_Task to carry out_
Copy every line below. Do not alter any of them.
============
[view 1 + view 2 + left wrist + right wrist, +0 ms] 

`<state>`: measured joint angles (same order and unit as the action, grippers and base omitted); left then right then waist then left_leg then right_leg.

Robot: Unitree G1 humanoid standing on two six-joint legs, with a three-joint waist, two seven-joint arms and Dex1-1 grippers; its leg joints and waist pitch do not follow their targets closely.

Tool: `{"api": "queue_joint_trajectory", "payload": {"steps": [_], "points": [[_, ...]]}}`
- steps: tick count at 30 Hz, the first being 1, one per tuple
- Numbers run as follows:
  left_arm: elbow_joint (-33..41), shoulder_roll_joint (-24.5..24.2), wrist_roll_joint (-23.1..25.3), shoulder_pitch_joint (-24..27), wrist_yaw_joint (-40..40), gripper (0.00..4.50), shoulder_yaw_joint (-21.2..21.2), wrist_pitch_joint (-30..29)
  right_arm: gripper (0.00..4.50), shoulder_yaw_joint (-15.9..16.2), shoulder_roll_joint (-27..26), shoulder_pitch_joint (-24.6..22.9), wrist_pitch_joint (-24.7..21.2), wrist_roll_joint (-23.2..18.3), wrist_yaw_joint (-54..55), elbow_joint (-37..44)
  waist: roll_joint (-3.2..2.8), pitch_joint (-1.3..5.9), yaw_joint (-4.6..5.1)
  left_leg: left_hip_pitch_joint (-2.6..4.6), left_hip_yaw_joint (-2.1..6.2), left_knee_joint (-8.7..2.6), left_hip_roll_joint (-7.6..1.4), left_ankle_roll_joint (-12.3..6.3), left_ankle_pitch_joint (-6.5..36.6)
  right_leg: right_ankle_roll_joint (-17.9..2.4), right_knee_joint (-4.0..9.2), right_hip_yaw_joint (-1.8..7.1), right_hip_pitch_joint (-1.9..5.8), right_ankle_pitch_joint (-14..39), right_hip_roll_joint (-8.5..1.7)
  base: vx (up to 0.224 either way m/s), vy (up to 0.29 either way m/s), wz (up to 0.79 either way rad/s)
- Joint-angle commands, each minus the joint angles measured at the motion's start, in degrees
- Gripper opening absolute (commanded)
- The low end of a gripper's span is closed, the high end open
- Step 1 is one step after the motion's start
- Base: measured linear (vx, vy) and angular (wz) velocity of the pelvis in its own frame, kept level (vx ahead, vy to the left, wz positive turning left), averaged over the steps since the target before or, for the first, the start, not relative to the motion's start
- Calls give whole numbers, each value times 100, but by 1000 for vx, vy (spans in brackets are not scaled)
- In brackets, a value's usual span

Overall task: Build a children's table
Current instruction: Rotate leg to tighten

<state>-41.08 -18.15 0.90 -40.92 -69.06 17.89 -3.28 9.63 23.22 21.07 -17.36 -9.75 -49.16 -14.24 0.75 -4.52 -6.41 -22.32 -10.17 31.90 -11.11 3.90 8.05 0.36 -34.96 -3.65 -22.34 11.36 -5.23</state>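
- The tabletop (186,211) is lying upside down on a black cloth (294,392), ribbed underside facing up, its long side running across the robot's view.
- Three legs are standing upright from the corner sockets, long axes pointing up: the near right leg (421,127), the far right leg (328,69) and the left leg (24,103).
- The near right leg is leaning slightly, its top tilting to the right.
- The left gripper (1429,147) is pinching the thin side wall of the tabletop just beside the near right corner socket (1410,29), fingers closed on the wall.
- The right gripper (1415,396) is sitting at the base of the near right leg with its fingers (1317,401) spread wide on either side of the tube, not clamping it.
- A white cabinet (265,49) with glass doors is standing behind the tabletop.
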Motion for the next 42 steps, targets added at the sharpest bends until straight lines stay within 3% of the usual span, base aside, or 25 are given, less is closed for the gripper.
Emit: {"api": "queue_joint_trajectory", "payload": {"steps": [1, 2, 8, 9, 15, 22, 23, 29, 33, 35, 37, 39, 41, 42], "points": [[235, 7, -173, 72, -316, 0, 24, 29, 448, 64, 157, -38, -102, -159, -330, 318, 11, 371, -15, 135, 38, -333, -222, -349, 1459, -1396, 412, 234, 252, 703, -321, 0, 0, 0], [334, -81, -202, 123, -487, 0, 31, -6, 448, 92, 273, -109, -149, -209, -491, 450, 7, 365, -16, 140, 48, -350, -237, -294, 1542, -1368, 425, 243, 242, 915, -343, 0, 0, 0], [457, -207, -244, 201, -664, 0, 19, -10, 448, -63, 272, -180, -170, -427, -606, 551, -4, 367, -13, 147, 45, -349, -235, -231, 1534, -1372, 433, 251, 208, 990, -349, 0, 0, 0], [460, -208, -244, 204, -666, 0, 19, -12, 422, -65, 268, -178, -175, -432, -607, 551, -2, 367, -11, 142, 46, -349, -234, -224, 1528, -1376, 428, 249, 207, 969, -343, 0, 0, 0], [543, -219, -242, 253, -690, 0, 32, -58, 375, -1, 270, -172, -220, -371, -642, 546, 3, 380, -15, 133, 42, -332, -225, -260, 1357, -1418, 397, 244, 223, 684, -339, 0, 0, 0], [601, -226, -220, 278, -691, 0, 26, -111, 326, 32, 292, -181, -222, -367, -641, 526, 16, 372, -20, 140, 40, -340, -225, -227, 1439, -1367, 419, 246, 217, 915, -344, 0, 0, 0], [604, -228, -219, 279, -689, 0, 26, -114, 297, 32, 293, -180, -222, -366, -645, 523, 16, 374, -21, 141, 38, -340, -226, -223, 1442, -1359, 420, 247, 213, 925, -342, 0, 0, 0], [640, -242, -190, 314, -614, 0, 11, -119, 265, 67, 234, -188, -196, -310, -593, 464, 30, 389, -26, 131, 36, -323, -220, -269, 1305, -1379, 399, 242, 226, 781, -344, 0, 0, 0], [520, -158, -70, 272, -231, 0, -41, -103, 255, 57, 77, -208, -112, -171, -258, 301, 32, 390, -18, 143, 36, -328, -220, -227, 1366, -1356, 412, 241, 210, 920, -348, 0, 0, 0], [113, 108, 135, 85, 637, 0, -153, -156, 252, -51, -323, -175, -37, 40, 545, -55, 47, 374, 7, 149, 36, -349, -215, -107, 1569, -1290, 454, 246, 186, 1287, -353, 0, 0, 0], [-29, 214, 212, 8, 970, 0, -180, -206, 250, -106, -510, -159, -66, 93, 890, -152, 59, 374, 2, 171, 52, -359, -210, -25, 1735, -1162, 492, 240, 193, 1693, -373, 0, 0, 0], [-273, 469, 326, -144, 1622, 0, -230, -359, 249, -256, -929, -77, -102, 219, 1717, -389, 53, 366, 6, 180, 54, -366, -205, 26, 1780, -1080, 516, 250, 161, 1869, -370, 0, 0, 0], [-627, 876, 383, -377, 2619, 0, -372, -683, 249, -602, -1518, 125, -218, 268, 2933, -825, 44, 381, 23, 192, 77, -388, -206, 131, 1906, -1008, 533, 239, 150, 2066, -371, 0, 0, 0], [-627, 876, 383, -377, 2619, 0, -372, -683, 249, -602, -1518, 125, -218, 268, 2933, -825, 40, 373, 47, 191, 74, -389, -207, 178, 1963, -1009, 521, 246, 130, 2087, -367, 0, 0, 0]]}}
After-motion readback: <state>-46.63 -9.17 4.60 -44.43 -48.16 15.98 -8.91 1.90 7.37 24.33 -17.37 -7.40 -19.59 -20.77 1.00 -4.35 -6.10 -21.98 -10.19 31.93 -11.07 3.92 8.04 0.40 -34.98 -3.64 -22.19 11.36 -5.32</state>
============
_Solution to the exercise_
[view 1 + view 2 + left wrist + right wrist, +0 ms] 

`<state>`: measured joint angles (same order and unit as the action, grippers and base omitted); left then right then waist then left_leg then right_leg.

Robot: Unitree G1 humanoid standing on two six-joint legs, with a three-joint waist, two seven-joint arms and Dex1-1 grippers; its leg joints and waist pitch do not follow their targets closely.

Tool: `{"api": "queue_joint_trajectory", "payload": {"steps": [_], "points": [[_, ...]]}}`
- steps: tick count at 30 Hz, the first being 1, one per tuple
- Numbers run as follows:
  left_arm: elbow_joint (-33..41), shoulder_roll_joint (-24.5..24.2), wrist_roll_joint (-23.1..25.3), shoulder_pitch_joint (-24..27), wrist_yaw_joint (-40..40), gripper (0.00..4.50), shoulder_yaw_joint (-21.2..21.2), wrist_pitch_joint (-30..29)
  right_arm: gripper (0.00..4.50), shoulder_yaw_joint (-15.9..16.2), shoulder_roll_joint (-27..26), shoulder_pitch_joint (-24.6..22.9), wrist_pitch_joint (-24.7..21.2), wrist_roll_joint (-23.2..18.3), wrist_yaw_joint (-54..55), elbow_joint (-37..44)
  waist: roll_joint (-3.2..2.8), pitch_joint (-1.3..5.9), yaw_joint (-4.6..5.1)
  left_leg: left_hip_pitch_joint (-2.6..4.6), left_hip_yaw_joint (-2.1..6.2), left_knee_joint (-8.7..2.6), left_hip_roll_joint (-7.6..1.4), left_ankle_roll_joint (-12.3..6.3), left_ankle_pitch_joint (-6.5..36.6)
  right_leg: right_ankle_roll_joint (-17.9..2.4), right_knee_joint (-4.0..9.2), right_hip_yaw_joint (-1.8..7.1), right_hip_pitch_joint (-1.9..5.8), right_ankle_pitch_joint (-14..39), right_hip_roll_joint (-8.5..1.7)
  base: vx (up to 0.224 either way m/s), vy (up to 0.29 either way m/s), wz (up to 0.79 either way rad/s)
- Joint-angle commands, each minus the joint angles measured at the motion's start, in degrees
- Gripper opening absolute (commanded)
- The low end of a gripper's span is closed, the high end open
- Step 1 is one step after the motion's start
- Base: measured linear (vx, vy) and angular (wz) velocity of the pelvis in its own frame, kept level (vx ahead, vy to the left, wz positive turning left), averaged over the steps since the target before or, for the first, the start, not relative to the motion's start
- Calls give whole numbers, each value times 100, but by 1000 for vx, vy (spans in brackets are not scaled)
- In brackets, a value's usual span

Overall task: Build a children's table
Current instruction: Rotate leg to tighten

<state>-41.08 -18.15 0.90 -40.92 -69.06 17.89 -3.28 9.63 23.22 21.07 -17.36 -9.75 -49.16 -14.24 0.75 -4.52 -6.41 -22.32 -10.17 31.90 -11.11 3.90 8.05 0.36 -34.96 -3.65 -22.34 11.36 -5.23</state>
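- The tabletop (186,211) is lying upside down on a black cloth (294,392), ribbed underside facing up, its long side running across the robot's view.
- Three legs are standing upright from the corner sockets, long axes pointing up: the near right leg (421,127), the far right leg (328,69) and the left leg (24,103).
- The near right leg is leaning slightly, its top tilting to the right.
- The left gripper (1429,147) is pinching the thin side wall of the tabletop just beside the near right corner socket (1410,29), fingers closed on the wall.
- The right gripper (1415,396) is sitting at the base of the near right leg with its fingers (1317,401) spread wide on either side of the tube, not clamping it.
- A white cabinet (265,49) with glass doors is standing behind the tabletop.
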Motion for the next 42 steps, targets added at the sharpest bends until straight lines stay within 3% of the usual span, base aside, or 25 are given, less is closed for the gripper.
Emit: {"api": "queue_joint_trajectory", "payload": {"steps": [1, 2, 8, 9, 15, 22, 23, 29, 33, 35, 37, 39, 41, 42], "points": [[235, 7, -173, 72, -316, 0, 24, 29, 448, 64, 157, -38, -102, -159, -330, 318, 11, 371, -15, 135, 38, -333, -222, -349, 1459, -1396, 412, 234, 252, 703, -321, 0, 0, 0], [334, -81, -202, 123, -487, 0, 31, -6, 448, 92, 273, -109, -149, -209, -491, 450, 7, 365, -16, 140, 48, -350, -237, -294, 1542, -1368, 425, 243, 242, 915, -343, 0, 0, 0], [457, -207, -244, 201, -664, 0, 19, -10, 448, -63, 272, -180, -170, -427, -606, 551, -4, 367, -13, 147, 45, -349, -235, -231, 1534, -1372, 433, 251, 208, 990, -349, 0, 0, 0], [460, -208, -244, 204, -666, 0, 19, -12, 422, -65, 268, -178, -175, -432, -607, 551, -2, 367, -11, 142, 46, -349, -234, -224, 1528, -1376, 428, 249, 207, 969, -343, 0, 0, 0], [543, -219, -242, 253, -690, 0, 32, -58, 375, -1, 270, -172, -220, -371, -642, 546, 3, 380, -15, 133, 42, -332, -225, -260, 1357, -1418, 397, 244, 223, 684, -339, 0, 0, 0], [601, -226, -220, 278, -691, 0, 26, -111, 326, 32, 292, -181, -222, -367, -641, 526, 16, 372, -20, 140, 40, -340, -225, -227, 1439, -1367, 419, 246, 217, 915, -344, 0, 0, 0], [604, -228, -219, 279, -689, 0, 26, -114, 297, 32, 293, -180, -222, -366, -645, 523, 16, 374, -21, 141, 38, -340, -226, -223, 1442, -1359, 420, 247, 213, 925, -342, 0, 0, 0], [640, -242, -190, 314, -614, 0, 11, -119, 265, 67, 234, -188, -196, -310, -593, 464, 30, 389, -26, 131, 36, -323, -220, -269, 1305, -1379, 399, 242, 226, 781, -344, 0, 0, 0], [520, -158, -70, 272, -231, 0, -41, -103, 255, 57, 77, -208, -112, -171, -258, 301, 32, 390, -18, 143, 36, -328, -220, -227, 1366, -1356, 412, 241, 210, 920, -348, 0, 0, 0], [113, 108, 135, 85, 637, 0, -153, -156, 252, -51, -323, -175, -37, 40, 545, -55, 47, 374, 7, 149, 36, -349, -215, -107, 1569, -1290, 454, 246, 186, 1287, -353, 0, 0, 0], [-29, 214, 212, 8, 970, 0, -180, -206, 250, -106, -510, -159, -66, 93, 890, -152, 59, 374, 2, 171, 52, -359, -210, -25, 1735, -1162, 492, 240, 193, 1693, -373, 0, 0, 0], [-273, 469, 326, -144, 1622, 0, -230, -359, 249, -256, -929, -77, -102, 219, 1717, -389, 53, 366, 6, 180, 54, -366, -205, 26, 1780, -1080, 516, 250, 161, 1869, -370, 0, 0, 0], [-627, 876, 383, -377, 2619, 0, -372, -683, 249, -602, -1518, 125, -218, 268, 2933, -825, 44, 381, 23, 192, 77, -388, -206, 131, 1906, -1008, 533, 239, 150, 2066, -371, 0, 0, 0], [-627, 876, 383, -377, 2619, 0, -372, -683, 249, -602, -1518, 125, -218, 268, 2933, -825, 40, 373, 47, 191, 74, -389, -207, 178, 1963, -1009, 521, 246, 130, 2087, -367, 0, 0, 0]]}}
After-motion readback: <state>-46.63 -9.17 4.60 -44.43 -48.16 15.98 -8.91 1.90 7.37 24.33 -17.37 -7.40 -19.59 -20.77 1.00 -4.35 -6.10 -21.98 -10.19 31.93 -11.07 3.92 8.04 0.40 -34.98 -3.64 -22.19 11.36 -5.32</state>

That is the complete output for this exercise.